AIM OF THE EXERCISE
Nothing in the listing should be altered when it is copied, and no picture goes into the copy.

PROVIDED DATA
○ ○ ○ ○
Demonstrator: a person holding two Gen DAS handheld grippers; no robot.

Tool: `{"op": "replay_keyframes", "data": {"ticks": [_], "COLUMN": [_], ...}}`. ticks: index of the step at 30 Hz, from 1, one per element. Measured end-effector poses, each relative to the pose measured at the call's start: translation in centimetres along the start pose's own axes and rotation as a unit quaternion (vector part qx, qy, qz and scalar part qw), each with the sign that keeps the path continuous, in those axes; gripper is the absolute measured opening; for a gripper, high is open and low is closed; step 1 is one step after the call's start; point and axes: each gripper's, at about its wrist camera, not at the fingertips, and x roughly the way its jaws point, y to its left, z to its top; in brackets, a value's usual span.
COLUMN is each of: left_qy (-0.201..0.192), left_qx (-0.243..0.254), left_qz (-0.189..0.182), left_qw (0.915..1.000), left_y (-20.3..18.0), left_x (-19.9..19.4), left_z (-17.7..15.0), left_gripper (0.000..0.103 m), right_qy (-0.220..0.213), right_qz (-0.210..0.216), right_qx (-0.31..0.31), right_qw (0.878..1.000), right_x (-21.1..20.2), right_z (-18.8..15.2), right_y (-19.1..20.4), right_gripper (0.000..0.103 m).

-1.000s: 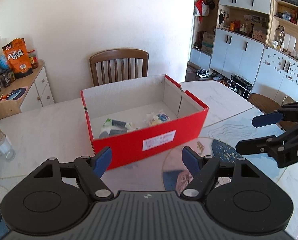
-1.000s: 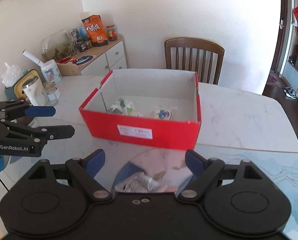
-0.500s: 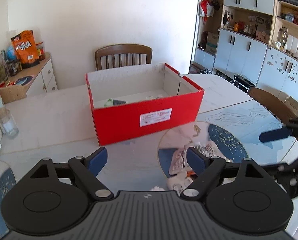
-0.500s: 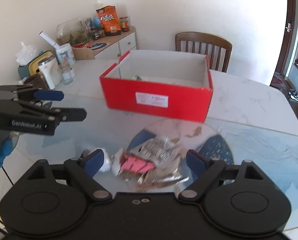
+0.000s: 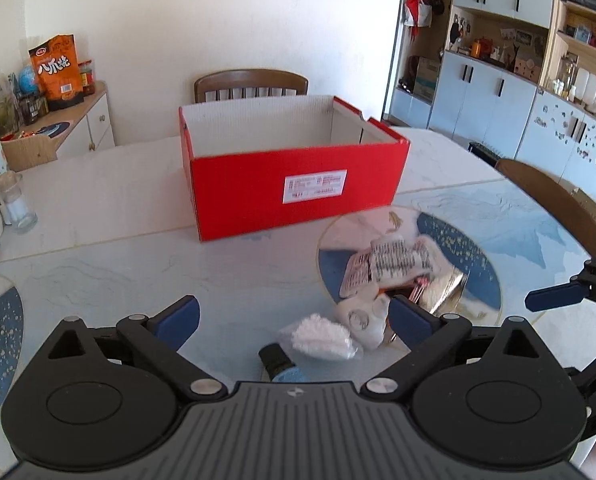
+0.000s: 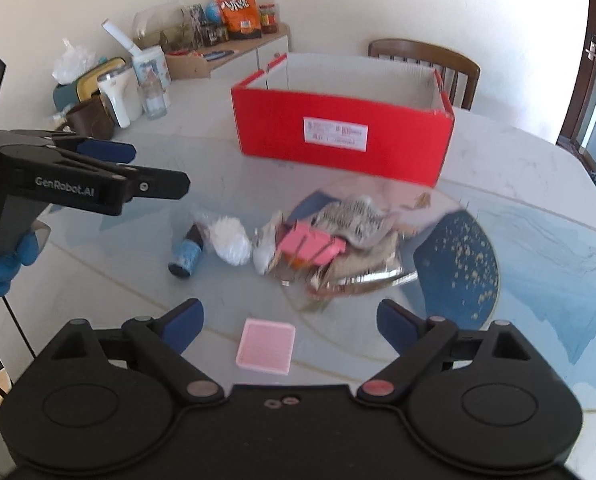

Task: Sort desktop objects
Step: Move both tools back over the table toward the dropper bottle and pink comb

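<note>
A pale marble-patterned table (image 6: 498, 160) with blue printed patches is seen in a lived-in room, with a wooden slat-back chair (image 5: 251, 84) behind it against a white wall and grey-blue cabinets (image 5: 490, 92) to the right. A red cardboard box (image 6: 344, 136) with an open top stands mid-table. Just in front of it a heap of foil and printed packets (image 6: 346, 240) is spread, with a white fluffy pouch (image 6: 229, 240) and a small blue-labelled dark bottle (image 6: 185, 254) lying beside it, and a pink square card (image 6: 265, 346) nearer the edge. Bare table is left around the heap. The left gripper (image 5: 293, 320) and right gripper (image 6: 289, 320) are held above it, jaws just opened wide, nothing gripped.
</note>
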Motion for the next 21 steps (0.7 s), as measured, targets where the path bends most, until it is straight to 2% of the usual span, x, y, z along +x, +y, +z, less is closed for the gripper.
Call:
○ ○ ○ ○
SOLUTION TO THIS EXERCISE
Demonstrator: a person holding two Gen DAS handheld grippers; no robot.

Tool: `{"op": "replay_keyframes", "data": {"ticks": [_], "COLUMN": [_], ...}}`. ticks: index of the step at 30 Hz, from 1, one per element. Measured end-effector poses, each relative to the pose measured at the call's start: translation in centimetres along the start pose's own axes and rotation as a unit quaternion (vector part qx, qy, qz and scalar part qw), each with the sign that keeps the path continuous, in those axes; gripper is the absolute measured opening; for a gripper, high is open and low is closed; step 1 is one step after the call's start; point and axes: each gripper's, at about its wrist camera, not at the fingertips, and x roughly the way its jaws point, y to its left, z to its top; in brackets, a value's usual span.
COLUMN is each of: left_qy (-0.201..0.192), left_qx (-0.243..0.254), left_qz (-0.189..0.182), left_qw (0.915..1.000), left_y (-20.3..18.0), left_x (-19.9..19.4), left_z (-17.7..15.0), left_gripper (0.000..0.103 m), right_qy (-0.220..0.213), right_qz (-0.210..0.216), right_qx (-0.31..0.31), right_qw (0.878..1.000), right_x (-21.1..20.2), right_z (-18.8..15.2), right_y (-19.1..20.4), right_gripper (0.000..0.103 m).

-1.000s: 
-1.000s: 
-0.500s: 
-0.500s: 
+0.000s: 
+0.000s: 

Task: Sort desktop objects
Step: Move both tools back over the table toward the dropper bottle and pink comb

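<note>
A pale marble-patterned table (image 6: 498, 160) with blue printed patches is seen in a lived-in room, with a wooden slat-back chair (image 5: 251, 84) behind it against a white wall and grey-blue cabinets (image 5: 490, 92) to the right. A red cardboard box (image 6: 344, 136) with an open top stands mid-table. Just in front of it a heap of foil and printed packets (image 6: 346, 240) is spread, with a white fluffy pouch (image 6: 229, 240) and a small blue-labelled dark bottle (image 6: 185, 254) lying beside it, and a pink square card (image 6: 265, 346) nearer the edge. Bare table is left around the heap. The left gripper (image 5: 293, 320) and right gripper (image 6: 289, 320) are held above it, jaws just opened wide, nothing gripped.
</note>
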Motion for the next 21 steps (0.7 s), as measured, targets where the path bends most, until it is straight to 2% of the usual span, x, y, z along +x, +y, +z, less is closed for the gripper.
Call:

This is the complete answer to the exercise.